# EXERCISE GOAL:
Print, exactly as they stand, the lines below from the one that has "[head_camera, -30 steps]" to the one that has "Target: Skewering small", inclusive, leaving out the pictures.

# SUPPLIED MATERIAL:
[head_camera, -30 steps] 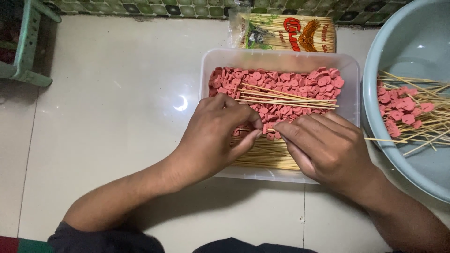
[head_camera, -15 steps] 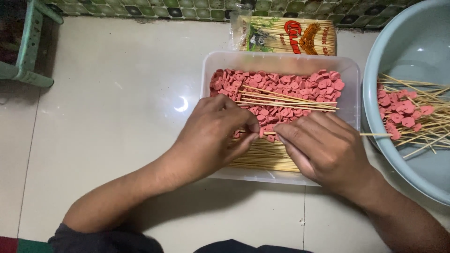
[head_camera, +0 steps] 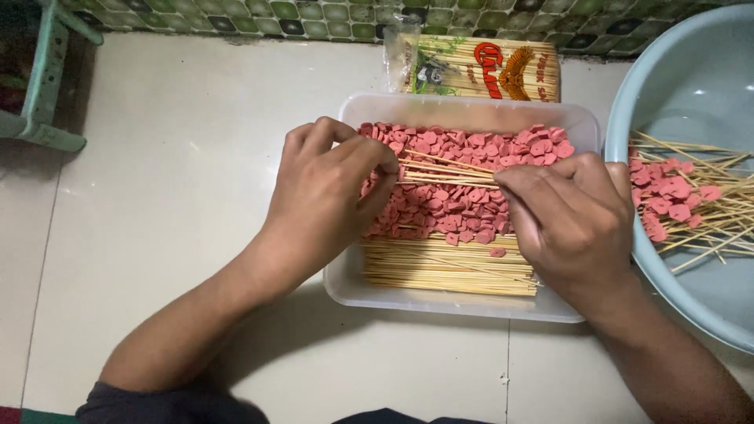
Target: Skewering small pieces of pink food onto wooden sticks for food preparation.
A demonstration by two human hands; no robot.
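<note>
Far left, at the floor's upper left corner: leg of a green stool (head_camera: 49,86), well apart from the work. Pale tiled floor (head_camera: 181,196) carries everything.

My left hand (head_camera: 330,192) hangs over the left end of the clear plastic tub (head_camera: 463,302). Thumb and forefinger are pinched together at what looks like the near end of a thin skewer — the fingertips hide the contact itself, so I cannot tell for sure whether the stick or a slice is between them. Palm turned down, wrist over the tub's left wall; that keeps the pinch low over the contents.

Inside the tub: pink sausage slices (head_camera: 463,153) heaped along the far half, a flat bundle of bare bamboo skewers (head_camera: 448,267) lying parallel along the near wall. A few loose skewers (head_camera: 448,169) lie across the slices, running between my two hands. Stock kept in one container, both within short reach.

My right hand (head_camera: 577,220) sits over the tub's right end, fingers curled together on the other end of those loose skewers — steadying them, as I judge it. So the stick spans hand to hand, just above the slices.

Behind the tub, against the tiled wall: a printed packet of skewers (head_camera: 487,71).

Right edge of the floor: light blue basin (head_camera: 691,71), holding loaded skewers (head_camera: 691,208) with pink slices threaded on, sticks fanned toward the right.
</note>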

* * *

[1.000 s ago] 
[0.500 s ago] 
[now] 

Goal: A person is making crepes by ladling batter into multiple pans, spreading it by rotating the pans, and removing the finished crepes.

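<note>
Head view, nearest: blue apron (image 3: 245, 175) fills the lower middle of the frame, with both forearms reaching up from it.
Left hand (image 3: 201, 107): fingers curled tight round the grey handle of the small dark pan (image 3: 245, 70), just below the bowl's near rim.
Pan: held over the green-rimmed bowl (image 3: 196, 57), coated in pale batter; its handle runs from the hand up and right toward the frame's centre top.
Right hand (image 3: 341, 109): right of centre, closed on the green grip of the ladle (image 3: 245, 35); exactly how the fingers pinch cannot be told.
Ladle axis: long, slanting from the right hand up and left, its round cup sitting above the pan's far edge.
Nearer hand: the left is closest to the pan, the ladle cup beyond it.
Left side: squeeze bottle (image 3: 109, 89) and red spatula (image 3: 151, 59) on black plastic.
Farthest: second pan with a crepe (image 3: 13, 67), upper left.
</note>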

# OUTPUT OF THE EXERCISE:
[head_camera, -30 steps] 
[head_camera, -15 steps] 
[head_camera, +0 steps] 
Target: Skewering small pieces of pink food onto wooden sticks for food preparation.

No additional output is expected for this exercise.